No the best coffee container is found in the birth place of coffee which is Ethiopia.

Reply
Eliza - July 23, 2017

I was interested in the Airscape until I realized the plastic lid will touch the beans. Even though it’s BPA free, I have read that the other chemicals that leach out of plastic are just as bad. So is there a vacuum canister that doesn’t touch plastic to the beans, or could you put a small ceramic plate on top of the beans so the plastic lid touches the plate instead of the beans?

Reply
    Sam Lawson - January 14, 2018

    You’re not melting or pouring hot water on the lid so the leaching you’re thinking of is not realistic. Physical chemistry (transfer of chemicals) doesn’t work that way. you’re fine with a plastic lid…

    Reply
Krist - August 7, 2017

What happens if you take one of these on a plane? Will the low pressure be a problem? I am concerned that the one way valve that these containers have will vent out while up in the air (cabin pressure is lower than sea level) and upon returning to the ground the containers will be impossible to open…

Reply
Arnold Juelfs - January 30, 2018

It is best to use a seslamesl when freezing coffee bea s. That way you can portion pa k the amount you will use say for one or two days. Also Planetary Design offers many types and sizes of cannisters.

Reply
Beth - April 19, 2018

I’ll need to check out the Friis, I guess because that’s the one that stores the smallest amount of coffee.
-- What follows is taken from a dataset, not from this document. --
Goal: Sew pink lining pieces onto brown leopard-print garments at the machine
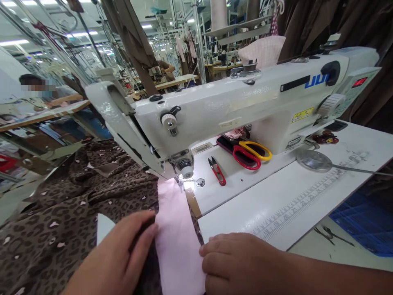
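Note:
A strip of pale pink fabric [175, 235] runs from beneath the presser foot of the white sewing machine [211, 108] down toward me. At its left edge, the thumb and fingers of my left hand [121, 248] are closed on the cloth. My right hand [238, 262] has its fingers curled at the strip's right edge, gripping it beside the table corner. Brown leopard-print fabric [76, 200] spreads under and left of the strip. A pale, pointed piece [103, 227] pokes out behind my left hand. The machine's lamp lights the needle area.
Red thread snips [217, 171] and scissors with red and yellow handles [250, 155] lie on the machine bed. A clear round object [314, 160] rests farther right on the white table [239, 213], near a printed ruler. A blue crate [365, 221] stands below. Other people sit behind.

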A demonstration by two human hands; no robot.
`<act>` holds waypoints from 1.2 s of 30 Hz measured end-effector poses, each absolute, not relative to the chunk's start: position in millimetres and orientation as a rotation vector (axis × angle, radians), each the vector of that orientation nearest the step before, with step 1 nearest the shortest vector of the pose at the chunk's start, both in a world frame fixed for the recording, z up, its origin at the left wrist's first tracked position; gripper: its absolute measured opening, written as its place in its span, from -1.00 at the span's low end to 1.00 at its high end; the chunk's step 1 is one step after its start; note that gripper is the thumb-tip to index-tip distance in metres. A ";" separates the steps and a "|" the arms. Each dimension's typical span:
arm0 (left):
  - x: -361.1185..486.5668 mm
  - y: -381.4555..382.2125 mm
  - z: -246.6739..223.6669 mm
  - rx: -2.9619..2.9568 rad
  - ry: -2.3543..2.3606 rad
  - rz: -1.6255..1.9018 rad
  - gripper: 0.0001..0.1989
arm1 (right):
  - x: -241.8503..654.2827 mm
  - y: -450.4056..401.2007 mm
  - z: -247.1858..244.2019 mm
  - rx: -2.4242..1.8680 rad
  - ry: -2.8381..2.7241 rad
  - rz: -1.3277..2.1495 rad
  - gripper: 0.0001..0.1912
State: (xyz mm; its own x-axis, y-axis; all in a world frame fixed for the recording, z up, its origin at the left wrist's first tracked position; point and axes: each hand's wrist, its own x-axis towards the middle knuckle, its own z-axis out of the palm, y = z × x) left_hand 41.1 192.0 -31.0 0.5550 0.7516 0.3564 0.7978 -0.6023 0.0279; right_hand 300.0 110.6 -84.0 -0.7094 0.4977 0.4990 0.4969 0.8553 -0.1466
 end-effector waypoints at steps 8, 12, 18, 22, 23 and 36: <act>7.0 257.3 -48.5 -2.562 -1.643 -0.170 -0.32 | 294.1 116.4 -86.6 -0.620 -2.530 0.015 -0.83; -2.1 267.0 -23.7 -2.533 -1.595 -0.143 -0.38 | 295.5 116.1 -84.9 -0.596 -2.551 0.021 -0.84; 40.8 220.8 -5.3 -2.463 -1.683 -0.300 -0.50 | 297.2 114.7 -83.6 -0.614 -2.530 0.014 -0.85; 80.0 207.4 -8.8 -2.434 -2.235 -0.176 -0.26 | 296.8 114.8 -83.7 -0.610 -2.535 -0.006 -0.85; 87.5 211.1 -9.6 -2.418 -2.306 -0.169 -0.19 | 296.4 114.8 -83.2 -0.616 -2.535 -0.010 -0.86; 120.6 250.0 0.1 -2.506 -2.109 0.073 -0.67 | 281.9 119.6 -85.7 -0.631 -2.515 -0.067 -0.87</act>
State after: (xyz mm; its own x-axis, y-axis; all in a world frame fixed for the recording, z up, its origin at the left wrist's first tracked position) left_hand 120.6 250.0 0.1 0.1740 0.9774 -0.1201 0.9834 -0.1659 0.0740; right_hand 281.9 119.6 -85.7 -0.7438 0.4237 0.5170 0.4505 0.8891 -0.0806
I’ve read no more coffee beans should be ground that would be used in a week — at most — and the smallest canister I see here holds 12 ounces.
Also…just FYI. When you say, “One of the tenants of perfecting coffee is to buy whole beans, store them properly and then grind them yourself right before you brew.,” please note that tenants are residents. (I don’t think any of us want any of those in our coffee! 🙂 ) The word you want is “tenet.” And, no, I’m not being anal or picky. Just adding to your knowledge of your language and helping you let others in on some of its little twists and turns. Thanks for a helpful article!